OSHA comments from the January 19, 1989 Final Rule on Air Contaminants Project extracted from 54FR2332 et. seq. This rule was remanded by the U.S. Circuit Court of Appeals and the limits are not currently in force.

CAS: 100-00-5; Chemical Formula: NO2C6H4Cl

OSHA formerly had an 8-hour TWA limit of 1 mg/m3, with a skin notation, for p-nitrochlorobenzene (PNCB). The ACGIH's new TLV-TWA of 0.6 mg/m3 (0.1 ppm), with a skin notation for this substance was recently reduced from a TLV-TWA of 3 mg/m3 (0.5 ppm). The Agency proposed to retain its limit and the skin notation, and the final rule includes these limits. para-Nitrochlorobenzene takes the form of yellow crystals and has a sweet odor.
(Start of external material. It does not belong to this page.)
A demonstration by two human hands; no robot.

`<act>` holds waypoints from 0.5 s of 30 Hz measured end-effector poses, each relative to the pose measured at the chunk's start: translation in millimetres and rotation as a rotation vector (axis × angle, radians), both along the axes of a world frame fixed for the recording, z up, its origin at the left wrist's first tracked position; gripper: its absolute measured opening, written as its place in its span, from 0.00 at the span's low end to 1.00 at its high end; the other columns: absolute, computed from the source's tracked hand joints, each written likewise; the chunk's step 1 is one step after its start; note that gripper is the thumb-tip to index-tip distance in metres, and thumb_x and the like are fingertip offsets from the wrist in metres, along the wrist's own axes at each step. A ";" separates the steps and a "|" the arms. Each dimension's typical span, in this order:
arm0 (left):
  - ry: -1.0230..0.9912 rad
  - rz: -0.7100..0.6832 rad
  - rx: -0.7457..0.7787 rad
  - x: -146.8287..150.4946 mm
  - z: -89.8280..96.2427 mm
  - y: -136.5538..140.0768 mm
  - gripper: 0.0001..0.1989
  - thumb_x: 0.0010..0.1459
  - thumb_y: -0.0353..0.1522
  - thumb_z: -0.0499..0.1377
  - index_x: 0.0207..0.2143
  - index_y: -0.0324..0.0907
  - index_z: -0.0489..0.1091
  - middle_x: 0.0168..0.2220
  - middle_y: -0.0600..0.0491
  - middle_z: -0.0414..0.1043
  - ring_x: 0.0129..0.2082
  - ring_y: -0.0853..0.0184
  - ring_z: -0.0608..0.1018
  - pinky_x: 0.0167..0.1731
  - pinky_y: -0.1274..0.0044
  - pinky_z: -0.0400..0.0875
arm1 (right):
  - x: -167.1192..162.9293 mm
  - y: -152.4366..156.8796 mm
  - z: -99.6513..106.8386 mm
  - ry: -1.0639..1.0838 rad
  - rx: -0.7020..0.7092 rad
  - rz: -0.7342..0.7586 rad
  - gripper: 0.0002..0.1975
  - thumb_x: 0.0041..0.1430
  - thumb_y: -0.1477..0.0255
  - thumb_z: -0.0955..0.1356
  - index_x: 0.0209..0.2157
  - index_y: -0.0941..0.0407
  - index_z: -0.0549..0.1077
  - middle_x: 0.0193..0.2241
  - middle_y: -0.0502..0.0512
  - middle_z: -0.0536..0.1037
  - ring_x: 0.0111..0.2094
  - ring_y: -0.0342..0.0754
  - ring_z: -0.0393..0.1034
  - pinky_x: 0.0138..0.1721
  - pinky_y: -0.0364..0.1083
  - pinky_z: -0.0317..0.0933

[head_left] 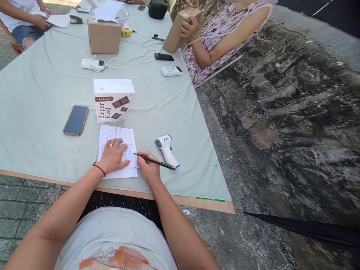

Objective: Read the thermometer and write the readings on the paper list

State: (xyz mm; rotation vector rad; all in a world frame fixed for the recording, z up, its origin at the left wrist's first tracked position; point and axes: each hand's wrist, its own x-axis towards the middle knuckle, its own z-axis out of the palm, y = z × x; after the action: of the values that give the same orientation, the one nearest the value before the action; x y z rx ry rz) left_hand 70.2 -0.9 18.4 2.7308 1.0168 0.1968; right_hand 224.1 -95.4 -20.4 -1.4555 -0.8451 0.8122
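Note:
My left hand (113, 154) lies flat with spread fingers on a printed sheet of paper (116, 137) near the table's front edge. It wears a ring and a red wrist cord. My right hand (149, 167) rests on the cloth just right of the sheet and grips a black pen (157, 162), whose tip points left at the paper's right edge. A white and blue infrared thermometer (165, 149) lies just beyond the pen. A white "Su-per Meal" box (113, 99) stands behind the sheet.
A phone (76, 119) lies face up left of the box. The pale green tablecloth (42, 112) covers the table. Farther back are a cardboard box (104, 36), a white charger with cables (92, 63) and a black phone (164, 56). A person at the right holds another cardboard box (177, 32); another person sits far left.

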 end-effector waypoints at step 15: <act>-0.043 0.062 0.014 5.6 -3.1 -10.1 0.24 0.56 0.40 0.60 0.52 0.37 0.67 0.59 0.38 0.63 0.60 0.50 0.64 0.64 0.57 0.52 | -12.3 4.4 -1.1 -0.168 -0.025 -0.042 0.11 0.49 0.62 0.67 0.26 0.55 0.73 0.22 0.50 0.71 0.24 0.44 0.61 0.27 0.44 0.60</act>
State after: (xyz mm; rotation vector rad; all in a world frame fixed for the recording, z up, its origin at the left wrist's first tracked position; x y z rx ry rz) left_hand 75.8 -11.0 15.3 2.6976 1.0927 0.2732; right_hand 211.8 -91.0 -21.5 -1.5744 -0.9297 0.6775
The primary hazards associated with exposure to PNCB include systemic toxicity to the liver, spleen, bone marrow, and kidneys, as well as methemoglobinemia and DNA damage. The Monsanto Company (1977, as cited in ACGIH 1986/Ex. 1-3, p. 432.2) reported an oral LD(50) in rats of 530 mg/kg and a dermal LD(50) in rabbits of greater than 3040 mg/kg; PNCB was absorbed through rabbit skin to produce methemoglobinemia (Kubota 1960, as cited in ACGIH 1986/Ex. 1-3, p. 432.2), although application to the skin or eyes did not produce irritation (Monsanto Company 1977, as cited in ACGIH 1986/Ex. 1-3, p. 432.2). Rusakov, Korotkova, and Bikbulatov (1973/Ex. 1-660) described the development of sensitization in guinea pigs after dermal application of PNCB.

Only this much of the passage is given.